Demokrasinin, hukukun hâkim olduğu ülkelerde en tepedeki yöneticiden en mevkisiz vatandaşa kadar anlayış şudur: Biz eşitiz. Bu ülke bizim, bu devlet bizim.
TÜİK’in enflasyon hesaplamasını açıklamamasını hazmedemiyorum. Madde madde hangi değerleri kullandığını açıklamıyor ve bu bilgiyi gizlemekte ne kadar haklı olduğunu anlatıyor. Hangi bilgiyi açıklayıp hangisini gizlemeye karar verme hakkını siz kimden aldınız? Siz halkın, tek tek vatandaşların üstünde bir seviyede misiniz ki “Bunu bilmek sizi bozar, verdiğimle yetinin.” deme hakkını kendinizde görüyorsunuz. Hele o gizlediğiniz veri benim maaşımı belirliyorsa, onu hangi hakla gizlersiniz?

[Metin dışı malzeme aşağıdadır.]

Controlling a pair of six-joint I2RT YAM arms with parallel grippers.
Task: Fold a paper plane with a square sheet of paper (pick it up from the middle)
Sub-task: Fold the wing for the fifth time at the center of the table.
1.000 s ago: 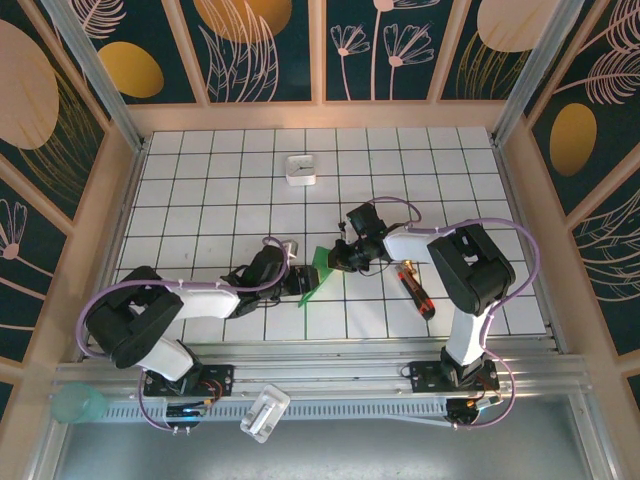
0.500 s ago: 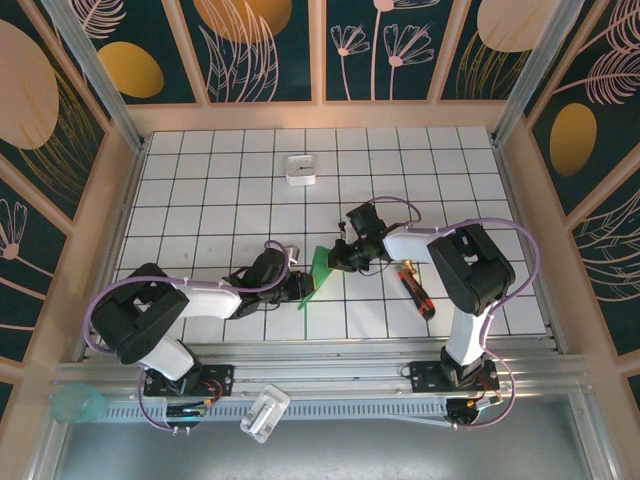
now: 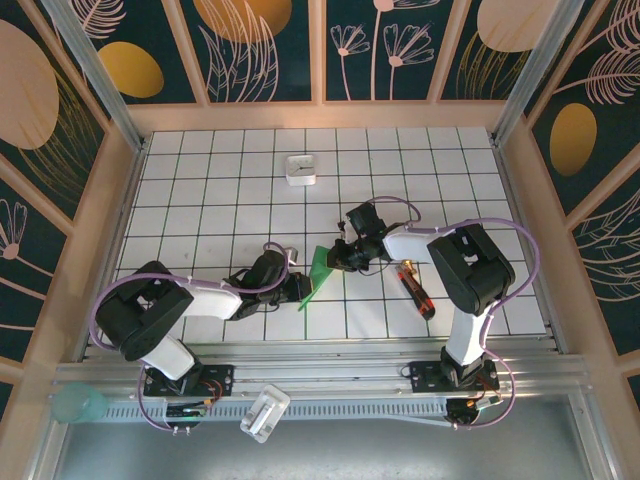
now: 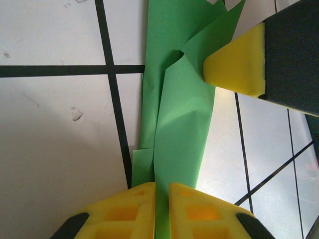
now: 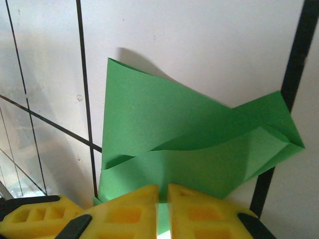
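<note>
Just on the near side of the table's (image 3: 200,190) middle, the green paper (image 3: 318,270) is clamped at opposite ends by the left gripper (image 4: 162,186) and the right gripper (image 5: 163,188), both pinched tight, probably to brace it for another crease.

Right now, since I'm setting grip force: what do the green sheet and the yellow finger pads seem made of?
Green sheet: thin matte paper, judging by sharp creases and soft buckling. Yellow finger pads: matte moulded foam or soft rubber, probably; recessed pockets show, but which material is unclear.
</note>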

TÜİK’İN İTİBARINI KİM ZEDELEDİ?
Yanlış yorumlanacakmış, daha önce söyledikleri gibi “Kurumun itibarını zedeleyecek” imiş. Kurumun itibarını bilgi saklama suretiyle siz zedelediniz. Bilgi saklama her seferinde başka gerekçelerle savunuldu. Önce, hesaplamada kullanılan kalemlerin tek tek açıklanması fazla mesaiye sebep olur, onun için vermiyoruz, dendi. Açıklamayı geciktirirmiş. Zarar yok, önce geciktirmeden sonucu açıklayın, bize kalem kalem izahatı bir hafta sonra verirsiniz. Şimdi de mesaiden bağımsız olarak ayrıntının gizlenmesinin “ne kadar da doğru bir karar” olduğu söylendi.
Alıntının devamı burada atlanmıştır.